As a farmer Mr. Cox has had experience in the raising of corn, feedstuffs and wheat. His first crop of wheat was sown in 1888. Since 1895 he has lost only a few crops due to the drought, and in all his experience in Western Kansas it has never been too wet to grow grain. For five years he experimented with alfalfa and that proved valuable during that period, though his acreage was drowned out by a period of excessive rains during the month of June in a certain year. As a stockman he has raised mules and has always placed much dependence upon cattle. In some of the earlier years his cows proved an important aid in tiding him over the bad times. In fact, even in the absence of crops his stock sales were sufficient to maintain him and family.

With growing prosperity Mr. Cox also placed permanent improvements upon his land. In 1905 he built a seven-room story-and-a-half residence, and put up his large barn in 1906. Other buildings have been added from time to time, and he now has about everything required for the operation of a first-class and high-grade farm.

One of the first school houses in his community was built on Mr. Cox's land. He worked on its construction. The first permanent house was a frame building, and he voted for the bond issue and helped pay them off. The first teacher of that school, Mr. Cox says, was Annie Conner. However, several schools were maintained prior to that. One or more terms were taught in Henry Sharp's residence and Mrs. Isbell taught a school in the John Sharp dugout. For six years Mr. Cox was a director of School District No. 46.

In the matter of politics he has supported the republican party. His first presidential ballot was given to Rutherford B. Hayes in 1876, and thus he has been a voter for more than forty years. He and his wife are members of the Christian Church at Healy. Among other interests Mr. Cox is a stockholder in the Kansas Central Indemnity Company of Hutchinson. As he looks back, it seems that he has traveled a long road since he arrived in Lane County thirty-three years ago. It has been a time of trial and vexation, of endurance and hardship, but now for a number of years he has been traveling on the highway of prosperity and is one of the contented men who make up the high-grade citizenship of Western Kansas.

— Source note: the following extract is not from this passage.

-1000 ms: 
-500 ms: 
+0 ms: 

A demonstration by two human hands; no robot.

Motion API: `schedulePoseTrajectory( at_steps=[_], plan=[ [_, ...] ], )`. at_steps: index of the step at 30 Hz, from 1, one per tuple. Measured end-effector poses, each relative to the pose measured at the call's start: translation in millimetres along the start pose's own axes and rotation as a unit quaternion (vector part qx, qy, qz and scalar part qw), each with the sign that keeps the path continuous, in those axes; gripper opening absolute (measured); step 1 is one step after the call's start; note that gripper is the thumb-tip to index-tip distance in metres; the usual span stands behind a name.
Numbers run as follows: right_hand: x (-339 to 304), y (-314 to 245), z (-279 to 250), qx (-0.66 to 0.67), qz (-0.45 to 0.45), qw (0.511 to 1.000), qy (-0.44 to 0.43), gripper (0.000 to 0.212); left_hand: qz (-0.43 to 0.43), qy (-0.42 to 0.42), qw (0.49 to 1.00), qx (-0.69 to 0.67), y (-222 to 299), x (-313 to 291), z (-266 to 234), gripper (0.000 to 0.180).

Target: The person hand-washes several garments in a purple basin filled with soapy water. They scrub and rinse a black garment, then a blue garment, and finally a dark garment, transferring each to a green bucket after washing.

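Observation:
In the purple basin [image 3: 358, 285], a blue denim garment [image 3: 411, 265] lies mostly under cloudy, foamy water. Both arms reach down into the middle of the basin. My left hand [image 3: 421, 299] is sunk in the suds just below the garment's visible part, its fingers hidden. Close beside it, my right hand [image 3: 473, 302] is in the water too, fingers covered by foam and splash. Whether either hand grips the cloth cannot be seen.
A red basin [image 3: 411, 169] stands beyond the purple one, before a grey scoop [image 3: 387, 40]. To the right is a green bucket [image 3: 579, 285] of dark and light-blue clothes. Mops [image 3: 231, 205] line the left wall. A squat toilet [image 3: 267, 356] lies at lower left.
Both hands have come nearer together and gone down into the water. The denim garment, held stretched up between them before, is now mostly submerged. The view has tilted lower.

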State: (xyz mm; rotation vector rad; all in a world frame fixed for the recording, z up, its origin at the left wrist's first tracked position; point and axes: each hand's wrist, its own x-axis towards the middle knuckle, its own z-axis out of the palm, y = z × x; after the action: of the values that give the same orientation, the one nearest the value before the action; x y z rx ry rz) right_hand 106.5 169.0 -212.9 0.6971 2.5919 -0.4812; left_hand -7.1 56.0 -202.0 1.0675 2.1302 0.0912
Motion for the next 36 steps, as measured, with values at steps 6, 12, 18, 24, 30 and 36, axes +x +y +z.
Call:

Mr. Cox was married in September, 1874, to Miss Sarah Elizabeth Brown. She came out with him to Kansas, is worthy of a name among the pioneer women of Lane County, and they have worked side by side in accumulating what they now enjoy. Mrs. Cox is a daughter of William and Elizabeth (Gudgell) Brown. Both the Brown and Gudgell families were Kentuckians and her father was a farmer. When the war came on he joined the Southern side and lost his life during the conflict. Mr. and Mrs. Brown had the following children: Jacob, who died at Lexington, Kentucky; Susan M., who died unmarried; Mrs. Cox, who was born March 24, 1858; Bud, of Anderson County, Kentucky; Amanda, who was accidentally burned and lost her life in childhood.

Mr. and Mrs. Cox have one child, William Edgar Cox. He was born August 28, 1875, and received his schooling in the states of Kentucky, Kansas and Oregon. Early in life he determined upon a business career, left the farm, and is now one of the successful men at Healy, being a grain buyer and also handling the agency for some tractors and automobiles. He was married in September, 1898, to Lois Coombs. They are the parents of the following children, grandchildren of Mr. and Mrs. Cox: Velma, Corvin, Albin, Edward and Orman.